Perhaps this can be understood as a small question mark on Ialenti´s take on deep time and the future, but it is certainly also another affirmation of its contribution in envisioning alternative futures. If “[e]mbarking on these sort of multiscale, multiangle, multiperspective learning-journeys can be useful to today´s deep time reckoning experts and to society as a whole” (p.118), then it has been useful also for me. The books provides a convincing case that future thinking, time-literacy, and an engagement with deep-time is highly important and, if applied more widely, it could hopefully also “help the Earth” and its haunting presence in our daily Anthropocene lives. I hope that it will also help to “reverse the deflation of the expertise” (p.90).

Works Cited:

Bradshaw, C.J.A et al (2021). Underestimating the Challenges of Avoiding a Ghastly Future. Frontiers in Conservation Science, 13 January.

Ceballos, G, Erlich, P.R. and Raven, P.H. (2020). Vertebrates on the brink as indicators of biological annihilation and the sixth mass extinction. PNAS, June 16.

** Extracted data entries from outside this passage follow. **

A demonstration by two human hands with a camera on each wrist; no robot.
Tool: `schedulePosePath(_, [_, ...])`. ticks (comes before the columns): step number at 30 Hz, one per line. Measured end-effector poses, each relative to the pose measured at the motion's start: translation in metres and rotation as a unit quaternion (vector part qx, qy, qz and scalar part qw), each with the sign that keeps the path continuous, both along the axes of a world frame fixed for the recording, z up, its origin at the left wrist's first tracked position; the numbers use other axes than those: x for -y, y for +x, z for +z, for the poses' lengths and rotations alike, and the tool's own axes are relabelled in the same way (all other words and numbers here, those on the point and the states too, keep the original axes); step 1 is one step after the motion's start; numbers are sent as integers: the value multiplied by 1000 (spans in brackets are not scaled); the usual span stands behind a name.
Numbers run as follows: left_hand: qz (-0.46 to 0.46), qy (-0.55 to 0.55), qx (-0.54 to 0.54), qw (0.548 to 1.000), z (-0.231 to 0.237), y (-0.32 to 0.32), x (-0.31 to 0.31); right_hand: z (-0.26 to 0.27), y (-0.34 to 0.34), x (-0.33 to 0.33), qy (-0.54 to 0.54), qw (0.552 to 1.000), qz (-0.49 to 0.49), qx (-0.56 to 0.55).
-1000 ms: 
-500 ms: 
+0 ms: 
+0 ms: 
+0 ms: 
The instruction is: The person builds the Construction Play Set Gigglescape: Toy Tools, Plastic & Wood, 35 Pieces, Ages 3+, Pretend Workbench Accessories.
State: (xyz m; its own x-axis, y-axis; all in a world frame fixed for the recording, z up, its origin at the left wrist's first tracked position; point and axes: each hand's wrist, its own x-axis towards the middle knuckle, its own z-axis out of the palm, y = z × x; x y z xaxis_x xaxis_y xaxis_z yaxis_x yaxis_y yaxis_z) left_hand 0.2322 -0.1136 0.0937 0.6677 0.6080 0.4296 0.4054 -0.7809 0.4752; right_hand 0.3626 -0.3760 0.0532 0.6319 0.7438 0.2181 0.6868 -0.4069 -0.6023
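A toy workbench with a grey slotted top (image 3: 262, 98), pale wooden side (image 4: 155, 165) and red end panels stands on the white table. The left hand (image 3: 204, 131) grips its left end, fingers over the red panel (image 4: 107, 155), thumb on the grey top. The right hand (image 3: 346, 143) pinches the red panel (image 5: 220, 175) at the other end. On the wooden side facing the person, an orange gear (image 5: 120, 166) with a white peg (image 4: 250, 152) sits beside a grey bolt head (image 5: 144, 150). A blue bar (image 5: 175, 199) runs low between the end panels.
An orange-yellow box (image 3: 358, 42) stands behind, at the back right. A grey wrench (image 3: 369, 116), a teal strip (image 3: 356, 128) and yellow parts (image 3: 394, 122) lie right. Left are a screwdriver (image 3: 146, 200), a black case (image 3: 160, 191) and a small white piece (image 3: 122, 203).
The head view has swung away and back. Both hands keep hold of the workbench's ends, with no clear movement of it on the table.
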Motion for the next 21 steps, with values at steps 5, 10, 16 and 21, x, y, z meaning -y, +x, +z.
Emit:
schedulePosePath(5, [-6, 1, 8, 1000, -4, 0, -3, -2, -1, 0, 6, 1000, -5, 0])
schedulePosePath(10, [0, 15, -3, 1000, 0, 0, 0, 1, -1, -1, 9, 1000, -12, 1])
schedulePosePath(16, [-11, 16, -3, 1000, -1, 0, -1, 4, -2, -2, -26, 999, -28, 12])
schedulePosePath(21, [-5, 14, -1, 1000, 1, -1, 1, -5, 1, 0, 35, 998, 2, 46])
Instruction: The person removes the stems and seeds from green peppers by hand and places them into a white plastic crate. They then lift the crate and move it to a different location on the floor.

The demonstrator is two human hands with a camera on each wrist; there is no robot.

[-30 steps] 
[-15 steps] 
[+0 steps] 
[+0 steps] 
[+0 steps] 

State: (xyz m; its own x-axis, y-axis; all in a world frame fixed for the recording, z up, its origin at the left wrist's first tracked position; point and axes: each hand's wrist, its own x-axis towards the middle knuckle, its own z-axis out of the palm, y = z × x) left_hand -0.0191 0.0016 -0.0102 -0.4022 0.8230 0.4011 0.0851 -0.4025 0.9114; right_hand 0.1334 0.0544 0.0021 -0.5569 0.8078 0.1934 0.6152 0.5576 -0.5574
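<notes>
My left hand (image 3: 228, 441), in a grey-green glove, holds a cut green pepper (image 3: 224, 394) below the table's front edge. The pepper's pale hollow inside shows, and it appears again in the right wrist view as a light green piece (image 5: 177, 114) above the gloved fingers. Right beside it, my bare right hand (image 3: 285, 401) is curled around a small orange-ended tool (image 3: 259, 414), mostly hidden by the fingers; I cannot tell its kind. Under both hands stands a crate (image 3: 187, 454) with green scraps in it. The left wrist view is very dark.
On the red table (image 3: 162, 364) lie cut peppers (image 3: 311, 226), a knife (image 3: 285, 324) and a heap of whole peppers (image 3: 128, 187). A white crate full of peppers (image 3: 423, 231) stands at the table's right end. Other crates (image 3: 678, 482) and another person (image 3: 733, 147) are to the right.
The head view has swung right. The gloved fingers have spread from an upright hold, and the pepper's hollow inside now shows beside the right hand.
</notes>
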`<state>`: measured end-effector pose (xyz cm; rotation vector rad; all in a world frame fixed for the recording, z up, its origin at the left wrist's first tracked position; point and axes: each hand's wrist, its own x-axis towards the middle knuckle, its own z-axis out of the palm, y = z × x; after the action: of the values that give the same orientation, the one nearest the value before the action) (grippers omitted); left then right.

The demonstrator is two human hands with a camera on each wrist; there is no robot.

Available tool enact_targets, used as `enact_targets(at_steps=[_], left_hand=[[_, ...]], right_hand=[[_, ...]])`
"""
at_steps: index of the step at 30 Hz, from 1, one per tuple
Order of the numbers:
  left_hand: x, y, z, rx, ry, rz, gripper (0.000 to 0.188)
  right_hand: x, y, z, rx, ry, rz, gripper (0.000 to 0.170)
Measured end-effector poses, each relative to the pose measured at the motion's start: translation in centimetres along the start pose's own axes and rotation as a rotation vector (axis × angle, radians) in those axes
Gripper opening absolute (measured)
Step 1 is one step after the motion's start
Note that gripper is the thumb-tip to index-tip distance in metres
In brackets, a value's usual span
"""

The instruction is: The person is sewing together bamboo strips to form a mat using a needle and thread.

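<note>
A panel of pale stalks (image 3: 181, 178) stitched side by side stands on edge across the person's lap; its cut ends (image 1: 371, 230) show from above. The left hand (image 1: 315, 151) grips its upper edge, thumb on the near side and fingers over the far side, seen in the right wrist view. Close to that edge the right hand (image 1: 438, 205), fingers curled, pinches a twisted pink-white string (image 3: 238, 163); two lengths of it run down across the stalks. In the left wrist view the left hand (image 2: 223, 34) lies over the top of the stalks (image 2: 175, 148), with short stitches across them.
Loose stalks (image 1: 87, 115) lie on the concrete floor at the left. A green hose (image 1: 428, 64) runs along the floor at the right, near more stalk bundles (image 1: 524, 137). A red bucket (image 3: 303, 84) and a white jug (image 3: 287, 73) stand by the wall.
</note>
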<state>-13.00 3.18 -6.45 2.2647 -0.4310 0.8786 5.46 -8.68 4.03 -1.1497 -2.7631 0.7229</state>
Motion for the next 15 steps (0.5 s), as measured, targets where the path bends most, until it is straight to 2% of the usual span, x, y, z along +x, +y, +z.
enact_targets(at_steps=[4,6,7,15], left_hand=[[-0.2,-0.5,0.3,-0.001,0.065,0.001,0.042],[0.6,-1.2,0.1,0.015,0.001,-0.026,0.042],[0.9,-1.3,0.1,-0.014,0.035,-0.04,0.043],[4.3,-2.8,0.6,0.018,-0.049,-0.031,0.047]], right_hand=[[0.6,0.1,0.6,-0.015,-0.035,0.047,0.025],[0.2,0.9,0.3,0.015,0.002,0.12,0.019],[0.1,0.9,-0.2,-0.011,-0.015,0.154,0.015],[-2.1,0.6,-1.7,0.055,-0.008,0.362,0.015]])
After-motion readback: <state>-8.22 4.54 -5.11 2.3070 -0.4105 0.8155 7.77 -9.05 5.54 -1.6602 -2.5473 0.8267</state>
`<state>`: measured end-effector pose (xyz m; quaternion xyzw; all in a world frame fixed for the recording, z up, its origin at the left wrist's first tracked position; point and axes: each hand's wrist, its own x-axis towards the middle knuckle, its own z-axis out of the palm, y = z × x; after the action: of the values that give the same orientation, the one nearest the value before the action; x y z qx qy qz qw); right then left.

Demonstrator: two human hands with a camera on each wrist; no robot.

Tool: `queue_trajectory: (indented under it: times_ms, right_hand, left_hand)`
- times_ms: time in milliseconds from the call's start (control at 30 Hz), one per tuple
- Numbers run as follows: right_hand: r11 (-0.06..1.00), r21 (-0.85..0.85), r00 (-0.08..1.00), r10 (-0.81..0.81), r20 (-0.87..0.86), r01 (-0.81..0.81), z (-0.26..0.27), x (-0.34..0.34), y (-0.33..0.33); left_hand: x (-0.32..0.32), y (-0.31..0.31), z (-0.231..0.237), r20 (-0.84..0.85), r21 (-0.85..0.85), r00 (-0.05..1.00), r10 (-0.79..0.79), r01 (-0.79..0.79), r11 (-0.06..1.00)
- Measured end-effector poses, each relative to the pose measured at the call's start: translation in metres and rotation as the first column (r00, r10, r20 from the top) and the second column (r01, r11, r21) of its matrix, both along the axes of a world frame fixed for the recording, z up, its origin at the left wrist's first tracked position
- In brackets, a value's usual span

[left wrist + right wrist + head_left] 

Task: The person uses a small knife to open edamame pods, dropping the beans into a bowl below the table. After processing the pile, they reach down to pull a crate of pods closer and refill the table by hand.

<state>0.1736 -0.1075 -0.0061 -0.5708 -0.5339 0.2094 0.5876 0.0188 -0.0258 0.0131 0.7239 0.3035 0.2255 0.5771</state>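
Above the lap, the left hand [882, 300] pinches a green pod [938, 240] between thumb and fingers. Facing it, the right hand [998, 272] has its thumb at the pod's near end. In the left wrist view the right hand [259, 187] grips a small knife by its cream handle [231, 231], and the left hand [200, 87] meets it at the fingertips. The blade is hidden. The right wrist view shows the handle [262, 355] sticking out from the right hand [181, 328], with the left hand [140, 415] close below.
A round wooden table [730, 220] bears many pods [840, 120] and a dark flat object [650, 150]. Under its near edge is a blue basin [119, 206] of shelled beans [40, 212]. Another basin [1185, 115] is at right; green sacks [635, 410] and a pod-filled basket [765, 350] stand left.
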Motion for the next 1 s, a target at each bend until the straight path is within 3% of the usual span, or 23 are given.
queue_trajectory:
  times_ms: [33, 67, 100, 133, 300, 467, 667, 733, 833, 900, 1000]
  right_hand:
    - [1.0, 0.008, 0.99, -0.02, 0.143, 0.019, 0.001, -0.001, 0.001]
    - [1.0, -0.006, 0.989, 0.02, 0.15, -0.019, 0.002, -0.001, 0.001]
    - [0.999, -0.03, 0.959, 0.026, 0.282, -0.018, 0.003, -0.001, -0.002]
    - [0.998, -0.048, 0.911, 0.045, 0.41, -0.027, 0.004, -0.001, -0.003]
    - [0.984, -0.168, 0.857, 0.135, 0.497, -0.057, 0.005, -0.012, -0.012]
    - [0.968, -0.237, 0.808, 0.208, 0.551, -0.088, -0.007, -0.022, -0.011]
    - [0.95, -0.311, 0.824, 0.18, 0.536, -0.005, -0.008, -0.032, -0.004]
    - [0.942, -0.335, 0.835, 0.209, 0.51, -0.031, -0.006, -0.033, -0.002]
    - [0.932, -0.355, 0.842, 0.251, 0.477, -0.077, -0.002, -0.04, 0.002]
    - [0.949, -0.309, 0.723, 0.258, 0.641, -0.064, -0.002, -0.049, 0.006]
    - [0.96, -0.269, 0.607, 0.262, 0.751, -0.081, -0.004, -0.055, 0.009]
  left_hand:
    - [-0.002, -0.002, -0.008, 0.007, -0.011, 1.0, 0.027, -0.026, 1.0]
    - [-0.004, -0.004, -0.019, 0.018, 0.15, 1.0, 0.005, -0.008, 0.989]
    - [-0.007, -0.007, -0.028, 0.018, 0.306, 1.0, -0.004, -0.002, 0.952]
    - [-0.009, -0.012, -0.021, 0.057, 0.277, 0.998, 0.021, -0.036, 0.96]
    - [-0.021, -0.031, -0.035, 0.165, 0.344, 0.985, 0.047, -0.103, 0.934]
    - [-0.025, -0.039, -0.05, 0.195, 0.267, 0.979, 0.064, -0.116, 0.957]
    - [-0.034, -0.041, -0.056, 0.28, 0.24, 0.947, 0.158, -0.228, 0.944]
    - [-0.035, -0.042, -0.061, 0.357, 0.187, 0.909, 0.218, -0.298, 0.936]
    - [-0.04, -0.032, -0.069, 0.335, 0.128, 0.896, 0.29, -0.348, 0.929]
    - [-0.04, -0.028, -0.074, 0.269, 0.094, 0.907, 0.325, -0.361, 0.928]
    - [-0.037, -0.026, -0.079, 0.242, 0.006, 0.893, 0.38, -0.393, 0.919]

United Nations Development Programme (2020): The 2020 Human development report. The next frontier: Human development and the Anthropocene. UNEP, New York.

Martin Gren is a human geographer who is trying to understand, and give conceptual figure to, the “new” foregrounded Earth that humans now have to reckon with in the planetary climate emergency. He has published books and articles and teaches at the Linnaeus University in Sweden.